The White House said Monday that it opposes a House bill to repeal a 2.3 percent tax on medical device companies because repeal wouldn’t do anything to improve healthcare, and instead would just go to profitable companies.
“The medical device industry, like others, will benefit from millions of new consumers who are gaining health coverage under the Affordable Care Act,” the Office of Management and Budget said in a statement of administration policy. It added that repeal would only “provide a large tax break to profitable corporations.”
“This excise tax is one of several designed so that industries that gain from the coverage expansion will help offset the cost of that expansion,” it added. “Its repeal would take away a funding source for financial assistance that is working to improve coverage and affordability and would increase the Federal deficit by $24.4 billion over 10 years.”
“In sum, H.R. 160 would increase the deficit to finance a permanent and costly tax break for industry without improving the health system or helping middle-class Americans,” the statement reads.
Critics of the tax note that it’s applied to revenues of medical device companies, not profits, and say the tax could drive those companies offshore.
The White House issued two other veto threats on Monday, including one that would repeal the ACA’s Independent Payment Advisory Board “and dismantle [it] even before it has a chance to work,” the policy statement reads.
The 15-person board is supposed to make recommendations to Congress on how to shrink Medicare growth, save the program money and increase the quality of care.
OMB also said that President Obama should veto the current draft of the annual spending authorization bill for intelligence agencies.

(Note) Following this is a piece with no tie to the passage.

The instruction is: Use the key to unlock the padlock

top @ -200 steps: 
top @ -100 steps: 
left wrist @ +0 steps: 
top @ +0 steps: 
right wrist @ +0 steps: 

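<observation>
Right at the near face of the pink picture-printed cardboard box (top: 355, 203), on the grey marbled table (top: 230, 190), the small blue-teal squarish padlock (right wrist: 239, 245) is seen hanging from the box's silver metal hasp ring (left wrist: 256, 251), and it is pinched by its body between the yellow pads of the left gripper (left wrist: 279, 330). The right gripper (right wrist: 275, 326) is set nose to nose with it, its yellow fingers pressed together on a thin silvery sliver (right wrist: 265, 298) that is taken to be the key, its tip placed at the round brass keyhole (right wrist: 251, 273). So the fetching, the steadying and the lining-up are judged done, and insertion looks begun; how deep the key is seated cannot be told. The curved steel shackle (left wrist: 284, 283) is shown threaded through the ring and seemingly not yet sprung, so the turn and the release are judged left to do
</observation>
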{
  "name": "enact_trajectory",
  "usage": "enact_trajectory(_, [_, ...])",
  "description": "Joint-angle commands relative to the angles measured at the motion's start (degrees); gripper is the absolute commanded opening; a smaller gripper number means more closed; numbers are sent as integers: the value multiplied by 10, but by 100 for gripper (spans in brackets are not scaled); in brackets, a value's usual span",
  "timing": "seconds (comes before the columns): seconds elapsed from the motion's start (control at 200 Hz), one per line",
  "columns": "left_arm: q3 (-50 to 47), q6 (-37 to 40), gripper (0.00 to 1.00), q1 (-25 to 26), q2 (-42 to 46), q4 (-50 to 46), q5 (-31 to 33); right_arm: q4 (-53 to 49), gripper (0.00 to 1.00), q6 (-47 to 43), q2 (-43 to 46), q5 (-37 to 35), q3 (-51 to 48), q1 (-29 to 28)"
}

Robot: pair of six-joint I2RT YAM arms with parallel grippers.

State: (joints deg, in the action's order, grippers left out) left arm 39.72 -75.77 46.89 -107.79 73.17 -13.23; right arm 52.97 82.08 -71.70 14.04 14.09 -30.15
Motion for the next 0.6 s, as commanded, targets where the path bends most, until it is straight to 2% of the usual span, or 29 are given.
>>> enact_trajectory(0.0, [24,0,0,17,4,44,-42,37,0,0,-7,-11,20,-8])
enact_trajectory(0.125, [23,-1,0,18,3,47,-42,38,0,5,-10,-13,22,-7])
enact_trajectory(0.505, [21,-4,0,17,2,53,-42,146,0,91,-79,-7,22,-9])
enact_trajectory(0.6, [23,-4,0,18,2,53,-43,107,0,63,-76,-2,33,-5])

In addition to objecting to provisions dealing with military prison at Guantanamo Bay, Cuba, intelligence sharing with foreign governments, the creation of the Cyber Threat Intelligence Integration Center and reporting requirements, OMB said it can’t support a bill that locks in authorization levels consistent with the sequester. OMB also took issue with potential acquisition authority.
“The administration would object should the classified schedule of authorizations continue to authorize funding of unrequested, multi-billion dollar acquisition programs that would provide little new capability at the expense of core mission areas that address validated intelligence requirements,” the policy statement reads.
On Guantanamo Bay, the statement said the House bill would make it harder to close the detainee facility there.
“Rather than taking steps to bring this chapter of our history to a close, as the president has repeatedly called upon Congress to do, this bill aims to extend it,” the statement said.
The administration took issue because the bill goes beyond what the president outlined in his Feb. 25 memo establishing the center, which is supposed to connect “the dots regarding malicious foreign cyber threats to the nation and cyber incidents affecting U.S. national interests.”